The voting booth can be a confusing place. As pencil dithers above paper, all sorts of questions come to mind. Who or what do I believe in? Is this a wasted vote? Which one will sort out my recycling bins? Can he or she do a back pike two-and-a-half somersault with a one-and-a-half twist from the top board?
That last question is traditionally the hardest one to answer, but the next time voters in Portsmouth North face a poll, they will be fully armed with the facts. Their Conservative MP, Penny Mordaunt, has signed up to compete in Splash!, the ITV reality show in which sort-of famous people dive into a swimming pool for the nation’s mild amusement.
There is a sliding scale of celebrity television contests. The classy option, relatively speaking, is to do a Christmas University Challenge or Mastermind: an ideal forum in which to impress while exhibiting titbits of man-of-the-people knowledge about onesies and EastEnders. A step down come those shows which allow contestants to hone a socially acceptable skill, like baking or conducting an orchestra. Strictly Come Dancing can be quite becoming if you’re doing a foxtrot, less so if you’re doing a jive and not at all if you’re Ann Widdecombe in cerise satin and a harness.
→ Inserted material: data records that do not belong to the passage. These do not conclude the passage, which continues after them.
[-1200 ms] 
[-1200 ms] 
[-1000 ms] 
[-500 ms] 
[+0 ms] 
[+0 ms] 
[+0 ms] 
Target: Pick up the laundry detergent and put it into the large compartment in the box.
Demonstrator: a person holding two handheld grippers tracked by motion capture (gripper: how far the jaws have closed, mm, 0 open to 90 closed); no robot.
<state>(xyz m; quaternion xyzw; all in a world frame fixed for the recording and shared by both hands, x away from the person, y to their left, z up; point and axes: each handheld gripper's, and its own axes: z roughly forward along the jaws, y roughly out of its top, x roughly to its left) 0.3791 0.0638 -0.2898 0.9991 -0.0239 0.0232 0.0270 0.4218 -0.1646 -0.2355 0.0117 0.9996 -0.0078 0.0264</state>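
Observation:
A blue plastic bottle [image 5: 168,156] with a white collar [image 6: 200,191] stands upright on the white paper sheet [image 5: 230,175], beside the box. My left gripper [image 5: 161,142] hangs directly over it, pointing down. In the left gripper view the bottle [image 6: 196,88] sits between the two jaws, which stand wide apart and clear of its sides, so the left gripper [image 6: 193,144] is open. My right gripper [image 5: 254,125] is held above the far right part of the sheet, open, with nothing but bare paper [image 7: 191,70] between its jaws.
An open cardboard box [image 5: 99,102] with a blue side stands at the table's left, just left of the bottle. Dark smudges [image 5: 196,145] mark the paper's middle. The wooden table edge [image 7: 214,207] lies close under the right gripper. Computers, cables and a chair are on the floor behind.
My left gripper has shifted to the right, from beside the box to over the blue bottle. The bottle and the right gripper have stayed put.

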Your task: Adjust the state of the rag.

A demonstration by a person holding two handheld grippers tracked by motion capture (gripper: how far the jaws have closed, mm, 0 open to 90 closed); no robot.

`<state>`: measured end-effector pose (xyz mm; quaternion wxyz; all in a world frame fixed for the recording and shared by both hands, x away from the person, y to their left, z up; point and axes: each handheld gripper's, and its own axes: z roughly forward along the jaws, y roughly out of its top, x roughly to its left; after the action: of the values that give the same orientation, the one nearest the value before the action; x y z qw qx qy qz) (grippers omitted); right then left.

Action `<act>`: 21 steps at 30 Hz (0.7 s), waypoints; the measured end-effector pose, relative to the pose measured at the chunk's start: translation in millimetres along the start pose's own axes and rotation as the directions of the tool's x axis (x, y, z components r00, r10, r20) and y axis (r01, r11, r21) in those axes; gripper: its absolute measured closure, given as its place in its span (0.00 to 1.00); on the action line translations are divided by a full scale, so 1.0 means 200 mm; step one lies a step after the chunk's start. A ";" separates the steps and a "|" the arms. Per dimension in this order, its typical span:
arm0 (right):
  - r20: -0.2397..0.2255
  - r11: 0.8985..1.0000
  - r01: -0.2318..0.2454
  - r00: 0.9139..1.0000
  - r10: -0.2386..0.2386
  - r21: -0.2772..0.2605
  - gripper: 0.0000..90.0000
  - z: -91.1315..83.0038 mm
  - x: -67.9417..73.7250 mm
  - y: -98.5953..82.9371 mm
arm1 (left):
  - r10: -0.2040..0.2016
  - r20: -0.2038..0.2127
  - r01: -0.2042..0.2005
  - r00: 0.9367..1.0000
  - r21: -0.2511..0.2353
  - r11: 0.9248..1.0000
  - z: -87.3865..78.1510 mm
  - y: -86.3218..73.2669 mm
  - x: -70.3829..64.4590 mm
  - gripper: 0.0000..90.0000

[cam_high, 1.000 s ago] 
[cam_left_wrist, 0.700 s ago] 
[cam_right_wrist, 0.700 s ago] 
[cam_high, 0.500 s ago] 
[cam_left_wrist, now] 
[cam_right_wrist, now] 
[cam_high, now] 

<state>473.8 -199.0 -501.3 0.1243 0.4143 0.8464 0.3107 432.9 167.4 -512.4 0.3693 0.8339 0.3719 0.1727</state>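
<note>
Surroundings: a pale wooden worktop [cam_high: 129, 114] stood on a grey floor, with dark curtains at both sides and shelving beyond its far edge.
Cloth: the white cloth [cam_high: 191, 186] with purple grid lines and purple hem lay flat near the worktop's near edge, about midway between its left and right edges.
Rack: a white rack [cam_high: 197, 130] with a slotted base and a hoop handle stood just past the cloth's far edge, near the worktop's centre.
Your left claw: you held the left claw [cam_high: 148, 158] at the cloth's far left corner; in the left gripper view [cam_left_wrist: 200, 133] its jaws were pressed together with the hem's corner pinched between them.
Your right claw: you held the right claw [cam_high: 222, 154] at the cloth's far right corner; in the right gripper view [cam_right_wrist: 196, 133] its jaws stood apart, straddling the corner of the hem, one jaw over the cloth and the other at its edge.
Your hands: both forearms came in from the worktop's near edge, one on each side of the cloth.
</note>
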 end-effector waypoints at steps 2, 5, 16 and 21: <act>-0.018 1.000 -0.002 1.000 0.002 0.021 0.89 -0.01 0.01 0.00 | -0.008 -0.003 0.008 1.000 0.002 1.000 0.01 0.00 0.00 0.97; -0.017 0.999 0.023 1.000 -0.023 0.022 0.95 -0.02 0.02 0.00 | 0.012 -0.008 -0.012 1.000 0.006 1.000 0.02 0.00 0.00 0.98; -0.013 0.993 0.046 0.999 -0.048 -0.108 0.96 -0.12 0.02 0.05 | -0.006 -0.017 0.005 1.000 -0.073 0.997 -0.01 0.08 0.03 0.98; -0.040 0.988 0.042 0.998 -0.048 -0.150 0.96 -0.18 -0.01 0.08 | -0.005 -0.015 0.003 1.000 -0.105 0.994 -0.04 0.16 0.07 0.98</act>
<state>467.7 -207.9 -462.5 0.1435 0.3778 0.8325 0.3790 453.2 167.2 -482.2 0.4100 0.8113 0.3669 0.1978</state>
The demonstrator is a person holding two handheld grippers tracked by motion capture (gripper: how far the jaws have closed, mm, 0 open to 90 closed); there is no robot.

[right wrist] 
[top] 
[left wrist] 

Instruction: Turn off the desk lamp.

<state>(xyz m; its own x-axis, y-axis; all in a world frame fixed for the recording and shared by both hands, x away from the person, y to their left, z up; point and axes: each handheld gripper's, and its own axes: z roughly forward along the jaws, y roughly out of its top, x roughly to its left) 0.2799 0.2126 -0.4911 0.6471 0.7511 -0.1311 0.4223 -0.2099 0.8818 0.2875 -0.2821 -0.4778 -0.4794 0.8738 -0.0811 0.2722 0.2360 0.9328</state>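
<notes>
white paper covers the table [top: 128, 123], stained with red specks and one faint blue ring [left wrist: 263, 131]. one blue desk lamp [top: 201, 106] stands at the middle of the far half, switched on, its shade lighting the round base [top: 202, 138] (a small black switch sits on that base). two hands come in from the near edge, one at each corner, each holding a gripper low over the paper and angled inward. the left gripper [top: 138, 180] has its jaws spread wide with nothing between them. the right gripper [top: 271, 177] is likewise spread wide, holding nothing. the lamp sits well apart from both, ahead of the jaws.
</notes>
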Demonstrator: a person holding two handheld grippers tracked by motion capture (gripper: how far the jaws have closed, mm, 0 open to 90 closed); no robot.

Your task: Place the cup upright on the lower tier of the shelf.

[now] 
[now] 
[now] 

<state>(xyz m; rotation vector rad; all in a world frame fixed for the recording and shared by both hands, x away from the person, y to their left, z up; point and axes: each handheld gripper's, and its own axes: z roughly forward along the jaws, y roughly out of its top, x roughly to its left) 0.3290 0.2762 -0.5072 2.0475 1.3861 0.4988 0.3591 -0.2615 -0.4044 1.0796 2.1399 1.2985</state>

After this come the desperate depths – those programmes which have to put “Celebrity” in their title because otherwise it might not be clear who the assembled Botoxed sociopaths are – Celebrity Big Brother, for example, or I’m a Celebrity ... Get Me Out of Here!. Within these, there is a tiny subsection I like to call the have-they-absolutely-lost-their-mind shows which combine the standard loss of dignity with skimpy clothing and the possibility of embarrassing injury.
Splash! is one of those. In signing up, Mordaunt has elected not only to enter the bear pit that is Saturday night prime time but to do so while wearing a swimming costume, alongside an unknown from Towie, a disgraced glamour model, a child dancer and Paul Young. She has, in her own words, “the diving prowess of a paving slab”, so she also runs the very real risk of doing a belly flop in front of five million or so people.
Mordaunt is already known as something of a character in the House of Commons. A Royal Navy reservist who once worked as a magician’s assistant, she has been voted the sexiest female parliamentarian. She is also, at 40, and parliamentary private secretary to the Defence Secretary Philip Hammond, a rising star with her career ahead of her. So why risk it? She has said that she intends to donate her fee to several armed forces charities and a local campaign to renovate a lido, but the 940 constituents who face unemployment as a result of BAE moving their shipbuilding to Scotland might have preferred a more boots-on-the-ground approach to her duties.
Television has a wide and powerful reach, but that power is dangerous. George Galloway’s righteous ire has never sounded quite the same since he lapped imaginary cream from Rula Lenska’s hands in the Big Brother House. The link between Nadine Dorries and ostrich anus is now inextricable thanks to her stint in the jungle. When Mordaunt next stands up to debate shipbuilding, her rival MPs won’t have to imagine her semi-clad to get the upper hand; they will already have seen her in a Speedo. Entertainment and politics do not mix. And for a politician to assume that the only way to engage with the people is by gagging on a lamb’s testicle or teetering on a diving board is patronising indeed.
True, more people will have heard of Mordaunt today than yesterday. But the notion that MPs can raise consciousness or improve life for those they were elected to serve by appearing on reality television is ludicrous. However honourable Mordaunt’s intentions might be – and showing off must surely come into it – the programme-makers are in it for ratings, not to further the cause of their subjects. You need only watch Benefits Street to realise that.